* [ASSIGNMENT]:
Give back the full listing exactly, setting the pictures aside.

* [SUPPLIED DATA]:
((
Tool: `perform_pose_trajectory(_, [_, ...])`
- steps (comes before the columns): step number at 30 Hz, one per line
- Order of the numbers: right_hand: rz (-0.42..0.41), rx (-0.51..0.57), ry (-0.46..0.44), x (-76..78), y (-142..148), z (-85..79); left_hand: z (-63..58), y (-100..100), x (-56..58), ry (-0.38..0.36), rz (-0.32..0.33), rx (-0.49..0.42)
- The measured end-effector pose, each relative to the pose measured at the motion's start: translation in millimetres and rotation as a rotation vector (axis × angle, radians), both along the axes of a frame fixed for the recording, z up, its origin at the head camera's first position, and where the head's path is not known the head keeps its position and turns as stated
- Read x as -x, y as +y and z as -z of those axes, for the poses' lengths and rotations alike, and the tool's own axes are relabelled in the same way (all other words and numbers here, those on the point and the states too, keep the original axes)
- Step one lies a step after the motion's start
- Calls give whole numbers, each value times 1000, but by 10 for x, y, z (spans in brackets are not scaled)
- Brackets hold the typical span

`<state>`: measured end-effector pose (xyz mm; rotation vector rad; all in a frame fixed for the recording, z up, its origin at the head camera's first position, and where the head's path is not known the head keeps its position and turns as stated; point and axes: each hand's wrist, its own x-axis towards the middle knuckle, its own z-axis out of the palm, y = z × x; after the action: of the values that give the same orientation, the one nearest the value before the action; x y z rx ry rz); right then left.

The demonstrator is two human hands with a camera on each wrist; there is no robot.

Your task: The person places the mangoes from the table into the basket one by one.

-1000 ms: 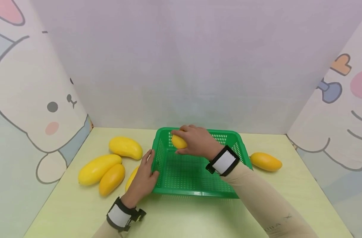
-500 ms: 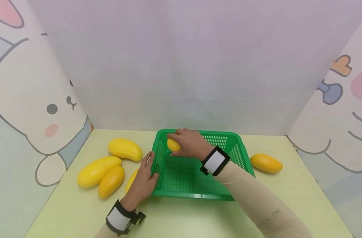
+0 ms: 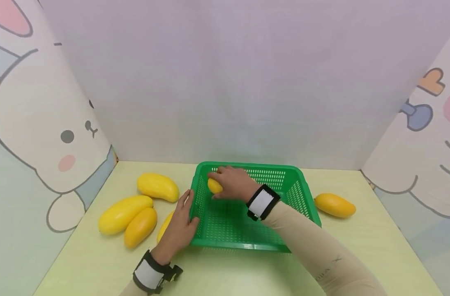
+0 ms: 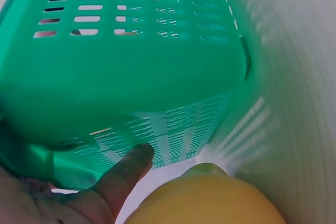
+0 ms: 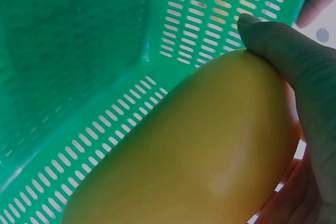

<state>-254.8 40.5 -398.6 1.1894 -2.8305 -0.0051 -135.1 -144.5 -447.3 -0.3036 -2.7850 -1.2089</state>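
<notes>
Inside the back left corner of a green plastic basket [image 3: 239, 246], my right hand [image 3: 233, 183] grips a yellow mango [image 3: 214, 186]. The right wrist view shows the thumb and fingers round one end of this mango, close over the slotted wall. My left hand [image 3: 179, 225] rests against the basket's left side with its fingers extended. In the left wrist view, one finger [image 4: 128, 174] touches the slotted wall from outside. Another mango [image 4: 205, 200] lies beneath the left hand, mostly hidden by it in the head view.
Left of the basket lie a curved yellow mango [image 3: 158, 187], a long yellow one [image 3: 125, 214] and a smaller orange-yellow mango [image 3: 141, 227]. One more mango [image 3: 335, 205] lies to the right. A pale wall [image 3: 239, 102] stands behind, with cartoon-printed panels on both sides.
My right hand has moved left and lower into the basket's back left corner, carrying the mango. The left hand has stayed at the basket's left side.
</notes>
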Motion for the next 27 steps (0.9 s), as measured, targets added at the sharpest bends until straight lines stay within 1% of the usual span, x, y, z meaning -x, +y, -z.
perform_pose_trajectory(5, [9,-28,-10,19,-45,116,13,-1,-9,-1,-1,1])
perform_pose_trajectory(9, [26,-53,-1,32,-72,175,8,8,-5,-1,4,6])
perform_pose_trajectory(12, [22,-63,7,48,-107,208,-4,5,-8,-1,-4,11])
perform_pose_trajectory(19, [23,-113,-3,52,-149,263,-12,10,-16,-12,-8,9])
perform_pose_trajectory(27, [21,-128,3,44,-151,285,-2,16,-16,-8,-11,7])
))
* [RESPONSE]:
Tool: `perform_pose_trajectory(_, [_, ...])`
- steps (comes before the columns): step number at 30 Hz, one per line
- Order of the numbers: right_hand: rz (-0.42..0.41), rx (-0.51..0.57), ry (-0.46..0.44), x (-76..78), y (-142..148), z (-85..79); left_hand: z (-63..58), y (-100..100), x (-56..58), ry (-0.38..0.36), rz (-0.32..0.33), rx (-0.49..0.42)
- The measured end-effector pose, each relative to the pose measured at the motion's start: translation in millimetres and rotation as a rotation vector (axis × angle, radians), both along the axes of a frame fixed for the recording, z up, its origin at the head camera's first position, and where the head's path is not known the head keeps its position and turns as stated
- Read x as -x, y as +y and z as -z of those axes, for the poses' lengths and rotations alike, and the tool's own axes are relabelled in the same way (all other words and numbers here, those on the point and the states too, keep the original axes)
- Step one lies a step after the motion's start
- Calls give whole numbers, each value times 1000, but by 10 for x, y, z (spans in brackets are not scaled)
- Brackets hold the typical span

`<state>`: measured end-effector pose (xyz mm; rotation vector rad; all in a frame fixed for the recording, z up, its origin at the head camera's first position, and where the head's path is not known the head keeps its position and turns as stated; point and axes: each hand's wrist, its own x-axis towards the middle knuckle, its own z-axis out of the palm, y = z × x; after the action: of the values that give the same orientation, the one nearest the value before the action; x y z rx ry rz); right then left.

The demonstrator is two human hands with a camera on each wrist; there is no robot.

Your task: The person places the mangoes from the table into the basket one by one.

-1000 ms: 
-500 ms: 
+0 ms: 
+0 ms: 
+0 ms: 

<state>-254.8 40.5 -398.6 1.1894 -2.8305 -0.0051 -135.1 -144.5 -447.3 -0.3036 -2.7850 -1.2089</state>
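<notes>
Inside the back left corner of a green plastic basket [image 3: 239, 246], my right hand [image 3: 233, 183] grips a yellow mango [image 3: 214, 186]. The right wrist view shows the thumb and fingers round one end of this mango, close over the slotted wall. My left hand [image 3: 179, 225] rests against the basket's left side with its fingers extended. In the left wrist view, one finger [image 4: 128, 174] touches the slotted wall from outside. Another mango [image 4: 205, 200] lies beneath the left hand, mostly hidden by it in the head view.
Left of the basket lie a curved yellow mango [image 3: 158, 187], a long yellow one [image 3: 125, 214] and a smaller orange-yellow mango [image 3: 141, 227]. One more mango [image 3: 335, 205] lies to the right. A pale wall [image 3: 239, 102] stands behind, with cartoon-printed panels on both sides.
My right hand has moved left and lower into the basket's back left corner, carrying the mango. The left hand has stayed at the basket's left side.
</notes>
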Motion for the next 27 steps (0.9 s), as measured, targets added at the sharpest bends until straight lines stay within 1% of the usual span, x, y, z meaning -x, +y, -z.
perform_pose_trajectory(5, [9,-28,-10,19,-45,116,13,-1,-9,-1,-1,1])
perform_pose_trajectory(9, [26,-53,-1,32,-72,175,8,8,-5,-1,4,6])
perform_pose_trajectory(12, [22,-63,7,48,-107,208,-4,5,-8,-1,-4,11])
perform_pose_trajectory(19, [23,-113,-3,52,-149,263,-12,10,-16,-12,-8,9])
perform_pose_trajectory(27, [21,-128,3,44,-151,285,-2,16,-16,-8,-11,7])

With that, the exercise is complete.